Parquet Connector

The NPipeline.Connectors.Parquet package reads and writes Apache Parquet files using Parquet.Net. Optimized for large analytical datasets with column projection pushdown, multi-file parallel reads, configurable compression, atomic writes, and schema compatibility modes.

Installation

bash

dotnet add package NPipeline.Connectors.Parquet

Dependencies: Parquet.Net 6.x, NPipeline.Connectors, NPipeline.StorageProviders

Storage Abstraction

The Parquet connector uses NPipeline's storage abstraction layer. See the CSV Connector - Storage Abstraction section for full details on StorageUri, IStorageResolver, and when you need an explicit resolver.

csharp

// Local file (no resolver needed)
var source = new ParquetSourceNode<Order>(StorageUri.FromFilePath("orders.parquet"));

// Cloud storage (explicit resolver)
var source = new ParquetSourceNode<Order>(
    StorageUri.Parse("s3://bucket/orders.parquet"),
    resolver: myResolver);

Column Mapping

Attribute-Based Mapping

Use [ParquetColumn] to map properties to Parquet columns:

csharp

using NPipeline.Connectors.Parquet;

public class Order
{
    [ParquetColumn("order_id")]
    public int Id { get; set; }

    public string CustomerName { get; set; } = string.Empty;

    [ParquetDecimal(18, 2)]  // Required for decimal properties
    public decimal Amount { get; set; }

    [ParquetColumn(Ignore = true)]
    public string InternalNote { get; set; } = string.Empty;
}

⚠️ Important: Decimal properties must have a [ParquetDecimal(precision, scale)] attribute. Parquet requires explicit precision and scale for decimal types.
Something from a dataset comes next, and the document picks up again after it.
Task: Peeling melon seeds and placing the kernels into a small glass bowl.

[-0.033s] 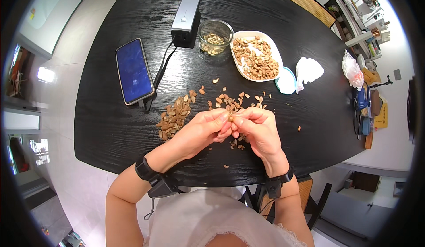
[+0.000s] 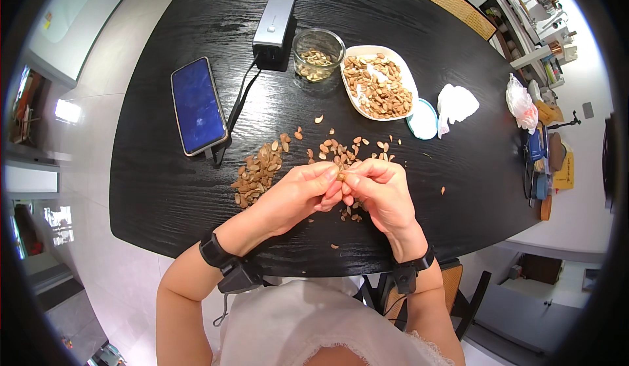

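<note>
My left hand and my right hand meet above the middle of the table's near half. Between the thumbs and fingertips of both is a small brown-shelled seed, mostly covered by the fingers. Under and just beyond the fingers lie scattered brown seeds and shell pieces, partly hidden by my hands. Beside my left hand is a denser pile of brown shells. Farther off, a round glass bowl holds pale green kernels, and a white dish is filled with brown seeds.
On the black wooden table, a phone lies at the left, its cable running to a grey power bank. A round white lid with a blue rim and a crumpled tissue lie right of the dish. Chairs stand around.
</note>
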The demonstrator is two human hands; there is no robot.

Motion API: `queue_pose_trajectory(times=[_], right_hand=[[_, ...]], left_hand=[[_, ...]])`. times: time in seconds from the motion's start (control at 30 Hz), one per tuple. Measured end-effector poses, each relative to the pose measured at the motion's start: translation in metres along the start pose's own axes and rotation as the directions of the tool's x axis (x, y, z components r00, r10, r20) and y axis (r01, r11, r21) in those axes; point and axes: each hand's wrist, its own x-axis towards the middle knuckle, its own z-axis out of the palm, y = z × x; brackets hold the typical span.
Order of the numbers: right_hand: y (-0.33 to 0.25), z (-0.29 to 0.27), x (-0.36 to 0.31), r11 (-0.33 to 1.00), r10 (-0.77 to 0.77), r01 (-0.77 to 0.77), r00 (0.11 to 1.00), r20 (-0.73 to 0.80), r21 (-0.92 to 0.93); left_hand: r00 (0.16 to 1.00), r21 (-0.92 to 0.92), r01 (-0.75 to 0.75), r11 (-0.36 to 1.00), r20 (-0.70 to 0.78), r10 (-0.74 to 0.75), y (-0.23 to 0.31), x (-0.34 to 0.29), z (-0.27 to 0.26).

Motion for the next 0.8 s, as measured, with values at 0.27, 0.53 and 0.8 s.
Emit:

The generic [Column] and [IgnoreColumn] attributes from NPipeline.Connectors.Attributes are also supported.

Supported Type Mappings

.NET Type	Parquet Type
`string`	UTF8 string
`int`, `short`, `byte`	INT32
`long`	INT64
`float`	FLOAT
`double`	DOUBLE
`bool`	BOOLEAN
`decimal`	DECIMAL (requires `[ParquetDecimal]`)
`DateTime`, `DateTimeOffset`	TIMESTAMP
`DateOnly`	DATE
`Guid`	FIXED_LEN_BYTE_ARRAY
`byte[]`	BYTE_ARRAY
`enum`	INT32
`List<T>`, `T[]`	Repeated group

Lambda-Based Mapping

csharp

var source = new ParquetSourceNode<Order>(
    StorageUri.FromFilePath("orders.parquet"),
    row => new Order
    {
        Id = row.Get<int>("order_id"),
        CustomerName = row.Get<string>("customer_name") ?? string.Empty,
        Amount = row.Get<decimal>("amount")
    });

Source Node - `ParquetSourceNode<T>`

Reads Parquet files and emits each row as an item of type T. Streams row groups one at a time to limit memory usage.

Constructors

csharp

// Attribute-based mapping with optional resolver
public ParquetSourceNode(
    StorageUri uri,
    IStorageResolver? resolver = null,
    ParquetConfiguration? configuration = null)
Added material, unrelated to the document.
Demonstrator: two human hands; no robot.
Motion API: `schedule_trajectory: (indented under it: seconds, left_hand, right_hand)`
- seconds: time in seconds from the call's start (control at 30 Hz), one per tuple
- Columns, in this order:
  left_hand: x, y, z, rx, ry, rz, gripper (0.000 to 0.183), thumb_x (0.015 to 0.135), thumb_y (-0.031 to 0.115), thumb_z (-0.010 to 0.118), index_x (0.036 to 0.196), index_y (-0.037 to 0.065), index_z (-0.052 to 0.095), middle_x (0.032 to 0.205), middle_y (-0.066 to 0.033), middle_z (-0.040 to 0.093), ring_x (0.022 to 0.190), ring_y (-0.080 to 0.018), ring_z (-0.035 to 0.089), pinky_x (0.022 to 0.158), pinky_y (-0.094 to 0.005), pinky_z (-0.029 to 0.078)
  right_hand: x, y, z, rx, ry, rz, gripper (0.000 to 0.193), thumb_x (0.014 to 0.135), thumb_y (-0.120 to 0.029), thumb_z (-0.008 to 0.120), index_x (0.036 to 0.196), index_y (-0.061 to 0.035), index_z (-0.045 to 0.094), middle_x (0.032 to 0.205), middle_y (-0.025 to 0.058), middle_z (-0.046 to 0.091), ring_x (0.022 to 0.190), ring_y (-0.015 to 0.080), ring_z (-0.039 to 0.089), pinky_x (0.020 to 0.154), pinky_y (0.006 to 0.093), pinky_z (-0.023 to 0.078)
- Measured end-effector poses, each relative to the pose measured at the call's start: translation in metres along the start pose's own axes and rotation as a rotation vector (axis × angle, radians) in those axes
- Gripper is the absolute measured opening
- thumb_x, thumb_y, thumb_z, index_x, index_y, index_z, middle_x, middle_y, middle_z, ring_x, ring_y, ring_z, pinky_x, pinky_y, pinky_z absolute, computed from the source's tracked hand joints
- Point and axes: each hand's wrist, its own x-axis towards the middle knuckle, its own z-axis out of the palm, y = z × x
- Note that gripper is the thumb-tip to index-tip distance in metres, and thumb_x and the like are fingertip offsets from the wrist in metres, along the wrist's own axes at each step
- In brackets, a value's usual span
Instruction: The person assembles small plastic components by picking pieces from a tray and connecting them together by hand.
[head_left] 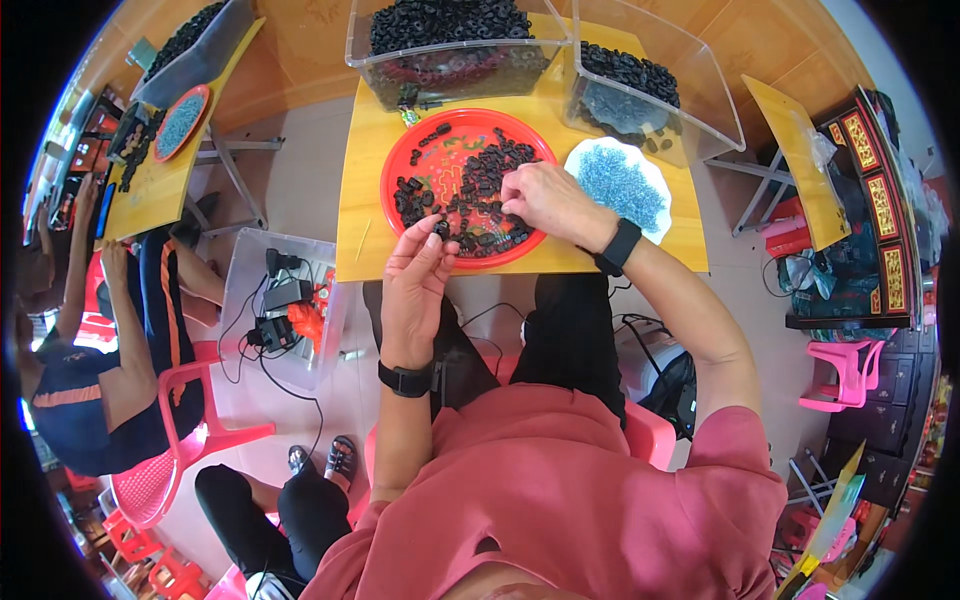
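A round red tray on a small yellow table holds a heap of small black ring-shaped parts. My left hand hovers at the tray's near rim, fingertips pinched on one small black part. My right hand rests palm down on the tray's right side, fingers curled into the heap of black parts; whether it grips one is hidden. Both wrists wear black bands.
A white plate of small blue pieces lies right of the tray. Two clear plastic bins of black parts stand behind. A clear box of cables sits on the floor at left, beside a seated person at another yellow table.
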Motion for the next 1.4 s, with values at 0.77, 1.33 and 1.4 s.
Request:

// Lambda-based mapping with optional resolver
public ParquetSourceNode(
    StorageUri uri,
    Func<ParquetRow, T> rowMapper,
    IStorageResolver? resolver = null,
    ParquetConfiguration? configuration = null)

// Attribute-based mapping with explicit provider
public ParquetSourceNode(
    IStorageProvider provider,
    StorageUri uri,
    ParquetConfiguration? configuration = null)

// Lambda-based mapping with explicit provider
public ParquetSourceNode(
    IStorageProvider provider,
    StorageUri uri,
    Func<ParquetRow, T> rowMapper,
    ParquetConfiguration? configuration = null)

Example: Column Projection

Read only the columns you need to reduce I/O:

csharp

var config = new ParquetConfiguration
{
    ProjectedColumns = new[] { "OrderId", "Amount", "Date" },
    FileReadParallelism = 4
};

var source = new ParquetSourceNode<OrderSummary>(
    StorageUri.FromFilePath("orders.parquet"),
    configuration: config);

Sink Node - `ParquetSinkNode<T>`

Writes items to a Parquet file with configurable row groups, compression, and atomic writes.

Constructors

csharp

// Attribute-based mapping with optional resolver
public ParquetSinkNode(
    StorageUri uri,
    IStorageResolver? resolver = null,
    ParquetConfiguration? configuration = null)

// Attribute-based mapping with explicit provider
public ParquetSinkNode(
    IStorageProvider provider,
    StorageUri uri,
    ParquetConfiguration? configuration = null)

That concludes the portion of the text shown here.